A practical guide for healthcare leaders to govern AI with strategy, risk awareness, and compliance.

Artificial intelligence (AI) is moving quickly from experimentation to operational reality across healthcare. AI governance in healthcare is now a central concern as organizations deploy AI to support administrative efficiency, clinician workflows, patient engagement, documentation, coding, revenue cycle activity, and decision support. The opportunity is real. So is the risk.

For C‑suite leaders and audit committees, the key question is whether AI adoption aligns with the organization’s mission, is governed with discipline, and can withstand a highly regulated, high‑consequence environment. In healthcare, poor AI decisions do not just create technology debt. They can create compliance problems, operational disruption, patient safety issues, and reputational damage.

Start With Strategy, Not Technology

A strong healthcare AI program starts with strategy, not tooling. Before discussing models, platforms, or vendors, leadership should be clear on five foundational elements: mission, vision, goals, guiding principles, and desired outcomes. Mission defines why the organization is using AI at all. Vision clarifies what the future state should look like. Goals translate that vision into business priorities. Guiding principles establish the organization’s risk posture and ethical boundaries. Desired outcomes define how success will be measured.

That may sound basic, but this strategy is where many AI programs fail. Organizations often move into pilots before deciding what problems AI should solve, what risks are acceptable, and which decisions should remain human-led. Gathering use-case information and taking the time to align the use cases with a long-term strategy can improve your ability to succeed. In healthcare, that lack of clarity is especially dangerous. AI cannot be treated as a disconnected innovation track. It must be tied to enterprise priorities such as quality of care, operational efficiency, workforce support, patient experience, compliance, and trust.

Build the Right AI Program Architecture

Once strategy is clear, leadership should focus on the architecture of the AI program itself. That architecture is both organizational and technical. On the organizational side, healthcare providers and related entities need clear decision rights, accountability, and escalation paths. Someone must own AI strategy. Someone must own risk. Someone must own implementation standards. And the boundaries between IT, security, compliance, legal, clinical leadership, privacy, and internal audit must be explicit rather than assumed.
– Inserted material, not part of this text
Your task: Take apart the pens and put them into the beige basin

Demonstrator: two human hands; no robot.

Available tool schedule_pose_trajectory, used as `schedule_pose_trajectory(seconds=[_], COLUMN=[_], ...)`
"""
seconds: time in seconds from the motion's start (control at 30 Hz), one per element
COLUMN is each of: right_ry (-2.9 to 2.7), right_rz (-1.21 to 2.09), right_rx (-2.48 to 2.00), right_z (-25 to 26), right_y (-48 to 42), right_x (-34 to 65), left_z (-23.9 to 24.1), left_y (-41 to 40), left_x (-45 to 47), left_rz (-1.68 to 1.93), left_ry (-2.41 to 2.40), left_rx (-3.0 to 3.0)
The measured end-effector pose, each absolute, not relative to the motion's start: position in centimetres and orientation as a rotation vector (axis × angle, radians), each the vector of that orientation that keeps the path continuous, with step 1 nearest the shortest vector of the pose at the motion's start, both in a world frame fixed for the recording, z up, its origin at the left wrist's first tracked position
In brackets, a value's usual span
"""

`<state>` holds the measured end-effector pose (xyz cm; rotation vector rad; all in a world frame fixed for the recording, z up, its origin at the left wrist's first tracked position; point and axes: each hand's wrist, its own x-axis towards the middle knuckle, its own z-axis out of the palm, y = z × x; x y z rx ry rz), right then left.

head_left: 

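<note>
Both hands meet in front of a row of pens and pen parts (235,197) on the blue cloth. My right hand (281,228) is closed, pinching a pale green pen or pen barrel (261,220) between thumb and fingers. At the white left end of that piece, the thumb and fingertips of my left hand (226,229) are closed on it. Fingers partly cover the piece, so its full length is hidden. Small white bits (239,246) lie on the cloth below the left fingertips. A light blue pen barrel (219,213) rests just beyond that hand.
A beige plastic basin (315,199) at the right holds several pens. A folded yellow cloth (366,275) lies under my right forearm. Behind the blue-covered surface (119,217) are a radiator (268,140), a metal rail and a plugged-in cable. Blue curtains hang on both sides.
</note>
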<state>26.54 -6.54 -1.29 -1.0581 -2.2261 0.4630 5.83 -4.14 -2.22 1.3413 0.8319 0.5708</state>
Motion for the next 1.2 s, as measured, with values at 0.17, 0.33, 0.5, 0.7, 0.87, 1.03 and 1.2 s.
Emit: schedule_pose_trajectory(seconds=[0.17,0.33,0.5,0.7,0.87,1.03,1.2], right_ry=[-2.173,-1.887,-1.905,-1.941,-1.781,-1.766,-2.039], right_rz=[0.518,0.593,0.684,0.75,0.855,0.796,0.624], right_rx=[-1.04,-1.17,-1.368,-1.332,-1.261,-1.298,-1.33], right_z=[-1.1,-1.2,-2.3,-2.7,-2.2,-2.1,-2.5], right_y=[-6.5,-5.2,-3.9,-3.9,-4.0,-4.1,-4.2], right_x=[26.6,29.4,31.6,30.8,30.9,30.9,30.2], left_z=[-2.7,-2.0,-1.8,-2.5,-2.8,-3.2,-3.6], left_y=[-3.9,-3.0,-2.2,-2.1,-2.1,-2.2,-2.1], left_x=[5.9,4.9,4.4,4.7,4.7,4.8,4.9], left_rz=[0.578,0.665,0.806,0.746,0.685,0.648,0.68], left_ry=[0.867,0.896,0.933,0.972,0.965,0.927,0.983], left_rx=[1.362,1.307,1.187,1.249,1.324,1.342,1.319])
Ground Governance in a Recognized Framework

This is where governance frameworks matter. The NIST AI Risk Management Framework is one of the most practical starting points because it is flexible, voluntary, and designed to help organizations incorporate trustworthiness into the design, development, deployment, and use of AI systems. It is structured around four core functions: govern, map, measure, and manage. In plain terms, that means establishing oversight, understanding the use case and context, evaluating risks and performance, and then treating and monitoring those risks over time. NIST also emphasizes issues that are highly relevant to healthcare, including accountability, documentation, human oversight, third-party dependencies, privacy risk, bias evaluation, and ongoing monitoring.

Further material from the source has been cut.